(Stored dataset items)
------------------------------------------------------------------------
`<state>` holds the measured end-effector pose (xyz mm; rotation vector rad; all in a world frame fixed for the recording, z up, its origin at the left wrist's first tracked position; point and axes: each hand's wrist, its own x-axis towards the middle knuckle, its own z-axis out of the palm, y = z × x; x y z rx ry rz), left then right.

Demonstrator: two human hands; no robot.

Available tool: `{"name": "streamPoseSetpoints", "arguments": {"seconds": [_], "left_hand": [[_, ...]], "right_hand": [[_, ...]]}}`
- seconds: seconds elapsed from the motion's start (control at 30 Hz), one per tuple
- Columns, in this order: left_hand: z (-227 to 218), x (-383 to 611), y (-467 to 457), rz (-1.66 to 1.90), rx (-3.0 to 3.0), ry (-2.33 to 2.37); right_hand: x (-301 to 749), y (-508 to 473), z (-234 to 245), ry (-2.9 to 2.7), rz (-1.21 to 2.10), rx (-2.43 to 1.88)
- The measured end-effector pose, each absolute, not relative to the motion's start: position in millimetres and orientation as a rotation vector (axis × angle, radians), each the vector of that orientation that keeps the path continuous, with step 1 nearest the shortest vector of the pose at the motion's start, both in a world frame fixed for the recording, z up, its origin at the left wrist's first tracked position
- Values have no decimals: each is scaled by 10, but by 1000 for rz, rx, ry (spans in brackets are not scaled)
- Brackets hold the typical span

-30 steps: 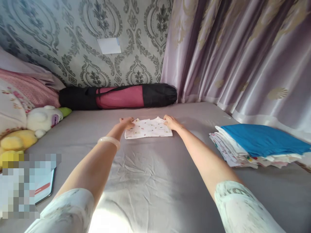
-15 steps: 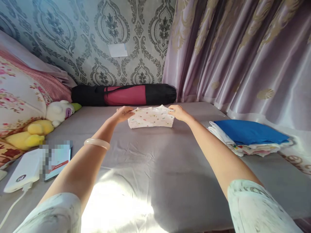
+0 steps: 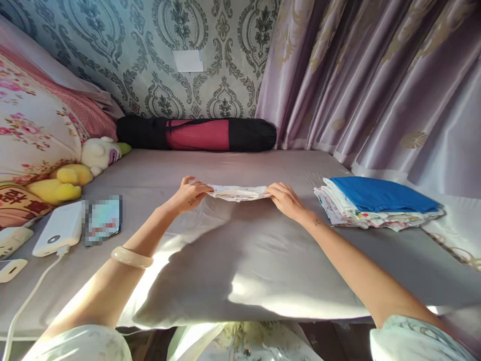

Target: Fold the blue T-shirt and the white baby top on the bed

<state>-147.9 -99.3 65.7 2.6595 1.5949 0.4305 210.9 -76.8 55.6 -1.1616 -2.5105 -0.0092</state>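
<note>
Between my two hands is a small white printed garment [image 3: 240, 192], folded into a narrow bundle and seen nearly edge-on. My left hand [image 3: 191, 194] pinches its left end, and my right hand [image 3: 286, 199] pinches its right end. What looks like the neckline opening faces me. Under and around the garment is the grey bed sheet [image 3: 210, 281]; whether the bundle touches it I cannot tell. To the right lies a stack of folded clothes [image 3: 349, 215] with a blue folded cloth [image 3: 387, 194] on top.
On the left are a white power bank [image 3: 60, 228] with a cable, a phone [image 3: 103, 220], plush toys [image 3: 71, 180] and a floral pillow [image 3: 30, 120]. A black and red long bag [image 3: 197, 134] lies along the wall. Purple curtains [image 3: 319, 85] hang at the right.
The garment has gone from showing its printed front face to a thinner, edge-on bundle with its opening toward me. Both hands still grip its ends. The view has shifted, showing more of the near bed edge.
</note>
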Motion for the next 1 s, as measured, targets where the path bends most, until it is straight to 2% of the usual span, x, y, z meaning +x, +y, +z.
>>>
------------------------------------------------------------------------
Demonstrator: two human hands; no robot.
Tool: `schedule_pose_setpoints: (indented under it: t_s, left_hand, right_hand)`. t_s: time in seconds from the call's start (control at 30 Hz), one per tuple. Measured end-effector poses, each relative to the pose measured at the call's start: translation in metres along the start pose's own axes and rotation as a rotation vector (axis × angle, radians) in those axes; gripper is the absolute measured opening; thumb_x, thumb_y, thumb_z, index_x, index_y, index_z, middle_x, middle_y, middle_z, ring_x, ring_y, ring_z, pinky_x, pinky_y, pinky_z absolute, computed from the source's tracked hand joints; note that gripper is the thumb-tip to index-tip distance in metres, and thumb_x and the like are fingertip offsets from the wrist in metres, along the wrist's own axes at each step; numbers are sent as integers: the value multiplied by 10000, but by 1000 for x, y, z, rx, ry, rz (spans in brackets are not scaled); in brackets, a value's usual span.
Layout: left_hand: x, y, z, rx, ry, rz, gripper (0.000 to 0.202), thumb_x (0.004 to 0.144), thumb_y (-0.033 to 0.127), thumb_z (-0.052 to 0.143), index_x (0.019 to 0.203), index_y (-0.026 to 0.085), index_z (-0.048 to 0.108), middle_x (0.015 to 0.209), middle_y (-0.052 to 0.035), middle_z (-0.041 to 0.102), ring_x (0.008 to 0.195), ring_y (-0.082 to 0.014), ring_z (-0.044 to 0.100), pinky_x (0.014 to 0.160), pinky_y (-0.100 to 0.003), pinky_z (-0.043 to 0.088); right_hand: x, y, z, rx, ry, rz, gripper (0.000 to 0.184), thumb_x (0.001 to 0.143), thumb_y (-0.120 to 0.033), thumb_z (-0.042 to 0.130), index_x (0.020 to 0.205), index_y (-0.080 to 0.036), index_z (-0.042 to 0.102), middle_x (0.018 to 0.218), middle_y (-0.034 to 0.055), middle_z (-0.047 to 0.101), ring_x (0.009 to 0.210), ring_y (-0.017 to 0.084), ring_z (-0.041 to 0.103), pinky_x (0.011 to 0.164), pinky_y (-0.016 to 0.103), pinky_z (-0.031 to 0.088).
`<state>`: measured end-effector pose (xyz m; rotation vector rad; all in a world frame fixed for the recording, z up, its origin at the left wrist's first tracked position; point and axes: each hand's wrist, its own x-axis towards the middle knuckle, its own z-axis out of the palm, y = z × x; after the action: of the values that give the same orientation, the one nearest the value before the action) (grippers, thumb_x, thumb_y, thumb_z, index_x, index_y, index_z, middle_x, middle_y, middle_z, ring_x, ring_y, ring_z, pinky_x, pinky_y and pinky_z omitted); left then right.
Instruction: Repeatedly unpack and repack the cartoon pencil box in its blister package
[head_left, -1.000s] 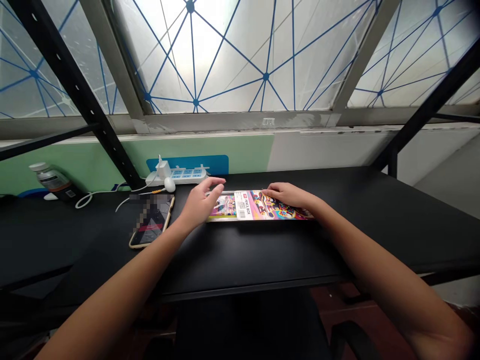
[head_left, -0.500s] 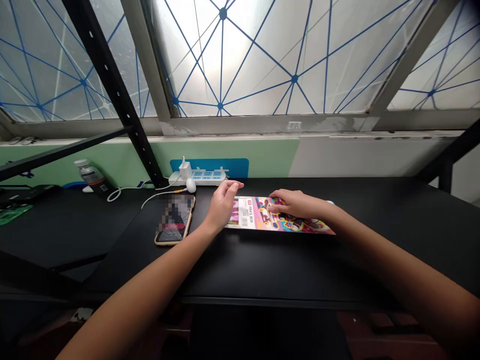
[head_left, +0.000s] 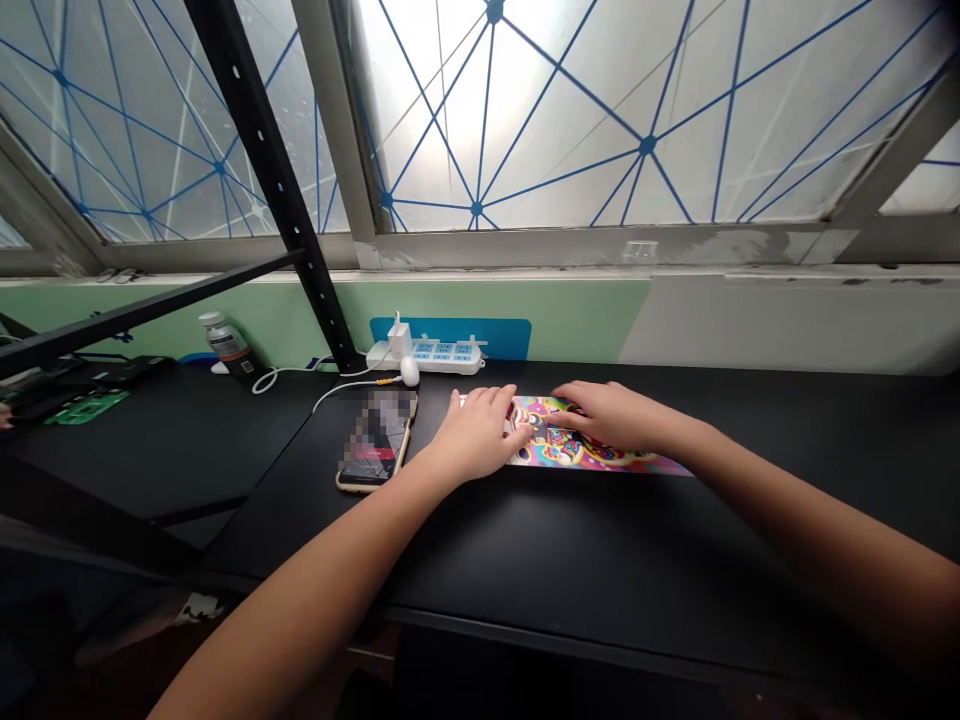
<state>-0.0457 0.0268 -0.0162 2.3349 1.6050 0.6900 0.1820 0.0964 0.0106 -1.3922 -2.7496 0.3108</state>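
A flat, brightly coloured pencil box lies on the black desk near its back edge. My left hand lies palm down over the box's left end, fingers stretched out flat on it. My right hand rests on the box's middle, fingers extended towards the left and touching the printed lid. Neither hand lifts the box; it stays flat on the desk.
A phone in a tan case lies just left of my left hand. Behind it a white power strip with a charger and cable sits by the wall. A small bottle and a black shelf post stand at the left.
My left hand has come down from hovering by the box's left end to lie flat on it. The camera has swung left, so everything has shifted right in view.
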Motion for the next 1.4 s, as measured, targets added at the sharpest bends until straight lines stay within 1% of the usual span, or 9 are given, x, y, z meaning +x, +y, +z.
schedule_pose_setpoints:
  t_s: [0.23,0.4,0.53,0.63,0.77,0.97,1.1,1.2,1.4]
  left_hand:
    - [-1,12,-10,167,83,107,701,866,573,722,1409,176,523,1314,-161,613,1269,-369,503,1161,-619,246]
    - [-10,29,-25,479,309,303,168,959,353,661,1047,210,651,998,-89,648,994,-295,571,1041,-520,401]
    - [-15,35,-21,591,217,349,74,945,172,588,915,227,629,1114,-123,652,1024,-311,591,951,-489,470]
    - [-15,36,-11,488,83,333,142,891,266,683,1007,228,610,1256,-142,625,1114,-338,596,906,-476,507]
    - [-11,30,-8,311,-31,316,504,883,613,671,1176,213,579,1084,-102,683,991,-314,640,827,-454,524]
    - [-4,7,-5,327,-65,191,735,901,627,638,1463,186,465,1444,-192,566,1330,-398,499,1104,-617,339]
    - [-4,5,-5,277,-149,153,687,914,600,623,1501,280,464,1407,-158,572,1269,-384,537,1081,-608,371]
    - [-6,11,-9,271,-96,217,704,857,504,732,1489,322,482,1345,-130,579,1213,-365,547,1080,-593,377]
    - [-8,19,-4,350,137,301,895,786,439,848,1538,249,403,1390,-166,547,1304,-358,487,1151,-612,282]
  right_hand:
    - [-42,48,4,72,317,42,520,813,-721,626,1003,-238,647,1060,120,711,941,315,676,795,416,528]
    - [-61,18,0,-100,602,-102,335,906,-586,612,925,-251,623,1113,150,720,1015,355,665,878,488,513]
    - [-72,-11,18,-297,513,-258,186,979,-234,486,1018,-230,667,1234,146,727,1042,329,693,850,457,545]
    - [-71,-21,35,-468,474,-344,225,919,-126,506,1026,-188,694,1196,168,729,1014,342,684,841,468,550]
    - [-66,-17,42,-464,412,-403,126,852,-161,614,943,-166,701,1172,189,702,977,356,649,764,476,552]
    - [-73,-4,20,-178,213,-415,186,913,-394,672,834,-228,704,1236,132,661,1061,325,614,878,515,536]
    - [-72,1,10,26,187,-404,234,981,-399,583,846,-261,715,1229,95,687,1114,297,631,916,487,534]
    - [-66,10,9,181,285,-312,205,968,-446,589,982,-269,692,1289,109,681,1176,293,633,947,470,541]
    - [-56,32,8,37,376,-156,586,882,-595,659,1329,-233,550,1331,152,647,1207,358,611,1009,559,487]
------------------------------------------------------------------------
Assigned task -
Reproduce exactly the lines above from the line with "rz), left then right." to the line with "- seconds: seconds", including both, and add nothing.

Response area -
`<state>` holds the measured end-effector pose (xyz mm; rotation vector rad; all in a world frame fixed for the recording, z up, its origin at the left wrist's first tracked position; point and axes: each hand's wrist, its own x-axis towards the middle knuckle, its own z-axis out of the palm, y = z × x; x y z rx ry rz), left then right.

Demonstrator: two human hands; no robot.

Available tool: `{"name": "streamPoseSetpoints", "arguments": {"seconds": [_], "left_hand": [[_, ...]], "right_hand": [[_, ...]]}}`
- seconds: seconds elapsed from the motion's start (control at 30 Hz), one per tuple

Work on this exercise has been completed.